Workers and management have the resources to address issues proactively and safe production can continue uninterrupted on a more regular basis. Having happy, safe employees has also meant better retention: “People stay with us, so the production floor stays stable. Because we look after our workers, we keep our workers.

Epyllion's philosophy is not just about profit, but about the human spirit we trust to deliver results. I see those things in my organisation. When my people feel happy, I feel joy inside me. As a leader, I need to make sure my people work in a safe place. That is my responsibility. I enjoy it.”

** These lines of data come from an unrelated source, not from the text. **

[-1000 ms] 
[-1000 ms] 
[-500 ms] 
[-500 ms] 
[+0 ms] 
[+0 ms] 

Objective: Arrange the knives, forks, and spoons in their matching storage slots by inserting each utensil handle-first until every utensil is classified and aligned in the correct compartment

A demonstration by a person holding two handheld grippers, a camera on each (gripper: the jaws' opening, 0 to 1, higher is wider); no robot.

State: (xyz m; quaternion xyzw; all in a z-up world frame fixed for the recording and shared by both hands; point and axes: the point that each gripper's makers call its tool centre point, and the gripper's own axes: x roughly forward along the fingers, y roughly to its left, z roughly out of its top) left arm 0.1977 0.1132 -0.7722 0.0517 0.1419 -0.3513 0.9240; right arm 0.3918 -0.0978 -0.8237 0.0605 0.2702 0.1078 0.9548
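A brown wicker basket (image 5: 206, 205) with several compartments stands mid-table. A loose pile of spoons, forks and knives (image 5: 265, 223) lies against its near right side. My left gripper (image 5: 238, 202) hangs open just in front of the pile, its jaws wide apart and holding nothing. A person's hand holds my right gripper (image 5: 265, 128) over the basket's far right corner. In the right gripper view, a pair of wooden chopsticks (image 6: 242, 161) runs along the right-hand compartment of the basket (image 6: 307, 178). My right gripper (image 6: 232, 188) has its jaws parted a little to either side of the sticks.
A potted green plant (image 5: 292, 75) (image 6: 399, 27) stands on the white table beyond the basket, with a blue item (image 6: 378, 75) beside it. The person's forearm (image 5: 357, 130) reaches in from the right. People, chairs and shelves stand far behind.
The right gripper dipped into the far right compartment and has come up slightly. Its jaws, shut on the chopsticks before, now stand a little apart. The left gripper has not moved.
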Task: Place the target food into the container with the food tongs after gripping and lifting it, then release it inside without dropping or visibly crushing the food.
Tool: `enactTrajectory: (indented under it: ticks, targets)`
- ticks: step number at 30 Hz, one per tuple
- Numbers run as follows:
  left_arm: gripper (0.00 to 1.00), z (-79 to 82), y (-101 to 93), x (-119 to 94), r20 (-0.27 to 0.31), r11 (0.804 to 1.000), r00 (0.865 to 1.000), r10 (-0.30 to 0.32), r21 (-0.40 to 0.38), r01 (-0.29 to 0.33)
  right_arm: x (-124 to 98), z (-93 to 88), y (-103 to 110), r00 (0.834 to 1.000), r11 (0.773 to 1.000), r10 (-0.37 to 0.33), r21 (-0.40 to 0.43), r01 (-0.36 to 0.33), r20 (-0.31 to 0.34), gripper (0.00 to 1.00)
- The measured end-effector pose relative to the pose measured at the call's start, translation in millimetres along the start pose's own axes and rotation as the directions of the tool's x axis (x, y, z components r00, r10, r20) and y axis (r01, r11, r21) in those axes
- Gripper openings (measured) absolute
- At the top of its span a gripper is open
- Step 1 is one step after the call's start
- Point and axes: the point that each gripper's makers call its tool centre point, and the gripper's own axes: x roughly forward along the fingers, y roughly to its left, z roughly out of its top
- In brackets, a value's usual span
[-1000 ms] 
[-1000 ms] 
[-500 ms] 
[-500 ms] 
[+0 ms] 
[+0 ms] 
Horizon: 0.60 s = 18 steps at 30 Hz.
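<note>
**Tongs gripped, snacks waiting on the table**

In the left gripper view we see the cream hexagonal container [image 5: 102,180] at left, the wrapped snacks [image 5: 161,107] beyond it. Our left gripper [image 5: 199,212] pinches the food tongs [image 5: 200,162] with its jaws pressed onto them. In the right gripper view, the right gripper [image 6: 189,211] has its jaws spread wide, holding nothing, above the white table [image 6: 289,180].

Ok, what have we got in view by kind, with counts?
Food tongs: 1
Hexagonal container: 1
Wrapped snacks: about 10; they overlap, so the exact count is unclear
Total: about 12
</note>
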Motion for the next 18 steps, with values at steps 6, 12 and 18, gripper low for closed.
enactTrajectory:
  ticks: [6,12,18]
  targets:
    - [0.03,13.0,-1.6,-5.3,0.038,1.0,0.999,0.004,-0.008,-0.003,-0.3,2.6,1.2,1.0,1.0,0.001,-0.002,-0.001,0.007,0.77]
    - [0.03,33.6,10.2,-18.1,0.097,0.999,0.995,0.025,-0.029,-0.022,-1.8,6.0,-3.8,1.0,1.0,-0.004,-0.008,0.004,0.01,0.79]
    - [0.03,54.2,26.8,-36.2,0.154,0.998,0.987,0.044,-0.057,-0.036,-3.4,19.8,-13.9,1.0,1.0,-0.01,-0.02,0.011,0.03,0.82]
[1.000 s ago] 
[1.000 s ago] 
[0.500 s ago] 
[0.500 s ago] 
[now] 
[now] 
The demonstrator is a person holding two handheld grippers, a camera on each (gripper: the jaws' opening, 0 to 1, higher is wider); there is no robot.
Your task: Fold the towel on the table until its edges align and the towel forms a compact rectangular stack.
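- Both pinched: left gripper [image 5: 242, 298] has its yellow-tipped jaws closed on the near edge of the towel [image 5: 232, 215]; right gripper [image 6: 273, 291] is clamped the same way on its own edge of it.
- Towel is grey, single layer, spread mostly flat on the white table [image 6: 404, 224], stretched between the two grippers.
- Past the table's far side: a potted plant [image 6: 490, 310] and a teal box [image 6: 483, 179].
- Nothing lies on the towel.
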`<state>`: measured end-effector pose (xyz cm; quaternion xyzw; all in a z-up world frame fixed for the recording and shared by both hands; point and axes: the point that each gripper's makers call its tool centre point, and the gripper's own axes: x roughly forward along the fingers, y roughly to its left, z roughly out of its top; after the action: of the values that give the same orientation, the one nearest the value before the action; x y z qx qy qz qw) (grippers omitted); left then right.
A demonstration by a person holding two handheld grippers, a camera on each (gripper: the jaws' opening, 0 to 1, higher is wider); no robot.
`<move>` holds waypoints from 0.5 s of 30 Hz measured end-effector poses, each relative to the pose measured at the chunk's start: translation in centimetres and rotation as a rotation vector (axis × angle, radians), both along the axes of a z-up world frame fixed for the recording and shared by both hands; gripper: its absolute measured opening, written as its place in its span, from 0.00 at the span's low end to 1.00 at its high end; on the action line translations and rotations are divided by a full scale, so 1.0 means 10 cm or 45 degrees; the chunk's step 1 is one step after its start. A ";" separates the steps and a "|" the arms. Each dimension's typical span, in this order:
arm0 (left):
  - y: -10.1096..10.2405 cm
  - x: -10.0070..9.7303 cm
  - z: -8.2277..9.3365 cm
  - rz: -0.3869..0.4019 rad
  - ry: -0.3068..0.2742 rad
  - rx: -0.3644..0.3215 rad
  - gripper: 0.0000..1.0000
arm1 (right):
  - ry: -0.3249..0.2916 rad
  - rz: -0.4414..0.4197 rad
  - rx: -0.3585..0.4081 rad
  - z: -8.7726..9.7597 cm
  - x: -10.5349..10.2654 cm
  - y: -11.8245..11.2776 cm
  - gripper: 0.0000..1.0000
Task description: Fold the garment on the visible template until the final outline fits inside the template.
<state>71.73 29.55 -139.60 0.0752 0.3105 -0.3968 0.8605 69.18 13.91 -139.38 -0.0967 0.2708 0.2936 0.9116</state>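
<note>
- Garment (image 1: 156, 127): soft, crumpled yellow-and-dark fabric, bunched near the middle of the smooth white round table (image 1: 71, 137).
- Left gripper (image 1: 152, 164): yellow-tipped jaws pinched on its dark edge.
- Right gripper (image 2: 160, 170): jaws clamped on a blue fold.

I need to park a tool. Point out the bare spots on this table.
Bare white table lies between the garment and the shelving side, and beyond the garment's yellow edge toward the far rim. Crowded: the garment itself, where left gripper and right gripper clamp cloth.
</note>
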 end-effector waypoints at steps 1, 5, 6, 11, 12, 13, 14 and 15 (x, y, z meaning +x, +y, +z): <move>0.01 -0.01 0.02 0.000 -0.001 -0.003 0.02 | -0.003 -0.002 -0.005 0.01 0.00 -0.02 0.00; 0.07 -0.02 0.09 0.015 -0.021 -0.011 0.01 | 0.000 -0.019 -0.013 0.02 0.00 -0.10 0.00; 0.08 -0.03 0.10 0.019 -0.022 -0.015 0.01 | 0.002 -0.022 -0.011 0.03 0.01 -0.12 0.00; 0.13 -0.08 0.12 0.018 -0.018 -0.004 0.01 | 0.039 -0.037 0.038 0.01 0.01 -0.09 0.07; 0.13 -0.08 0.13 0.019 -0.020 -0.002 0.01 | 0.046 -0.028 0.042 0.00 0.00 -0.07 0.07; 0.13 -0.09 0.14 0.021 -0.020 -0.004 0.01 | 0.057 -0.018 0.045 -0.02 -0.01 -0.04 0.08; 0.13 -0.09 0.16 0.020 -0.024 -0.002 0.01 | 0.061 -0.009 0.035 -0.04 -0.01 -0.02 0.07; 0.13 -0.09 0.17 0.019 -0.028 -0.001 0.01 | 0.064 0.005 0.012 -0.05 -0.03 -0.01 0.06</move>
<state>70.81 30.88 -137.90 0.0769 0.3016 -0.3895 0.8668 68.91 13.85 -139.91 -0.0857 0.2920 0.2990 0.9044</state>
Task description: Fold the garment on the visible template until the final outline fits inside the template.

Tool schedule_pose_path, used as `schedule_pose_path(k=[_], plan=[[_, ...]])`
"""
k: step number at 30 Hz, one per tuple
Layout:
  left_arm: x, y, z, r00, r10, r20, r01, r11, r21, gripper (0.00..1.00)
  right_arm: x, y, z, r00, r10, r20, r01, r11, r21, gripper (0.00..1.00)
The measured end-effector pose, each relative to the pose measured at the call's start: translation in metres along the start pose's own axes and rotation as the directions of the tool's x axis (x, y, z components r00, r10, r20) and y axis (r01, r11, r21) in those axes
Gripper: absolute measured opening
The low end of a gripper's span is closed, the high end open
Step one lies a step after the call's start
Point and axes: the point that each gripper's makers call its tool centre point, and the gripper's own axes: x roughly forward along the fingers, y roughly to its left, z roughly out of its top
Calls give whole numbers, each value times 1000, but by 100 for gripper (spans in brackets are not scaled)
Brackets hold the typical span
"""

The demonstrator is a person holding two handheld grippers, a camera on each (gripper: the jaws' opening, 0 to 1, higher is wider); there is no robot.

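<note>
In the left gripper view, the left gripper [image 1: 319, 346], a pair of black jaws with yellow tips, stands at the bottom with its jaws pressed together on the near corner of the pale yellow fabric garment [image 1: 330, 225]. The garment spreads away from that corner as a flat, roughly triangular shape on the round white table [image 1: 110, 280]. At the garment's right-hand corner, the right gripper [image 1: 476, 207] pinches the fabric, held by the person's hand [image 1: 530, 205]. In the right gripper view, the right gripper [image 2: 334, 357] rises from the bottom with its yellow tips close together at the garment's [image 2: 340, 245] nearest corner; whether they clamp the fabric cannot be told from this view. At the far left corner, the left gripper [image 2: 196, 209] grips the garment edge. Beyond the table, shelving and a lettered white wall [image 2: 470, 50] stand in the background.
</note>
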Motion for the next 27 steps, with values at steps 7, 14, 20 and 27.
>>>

Ownership, efficiency and growth

Better working practice has driven not only efficiency and worker morale but also business growth: “All of the customers want good suppliers. It’s not only about price, they need to be confident that we are fully compliant, and that we are reliable. So, this programme has given us an advantage.”

The benefits of the Supplier Ownership Programme go beyond C&A, it has helped Mamoon to think long term in a way that benefits his business and all his customers.

“Epyllion is proactive and tries to anticipate what will come in future… We understand that business is about creating culture and investing in future.”

This forward-thinking outlook is paying dividends. In 2016 Epyllion was named the best company in Bangladesh with respect to CSR and is currently a B-rated supplier.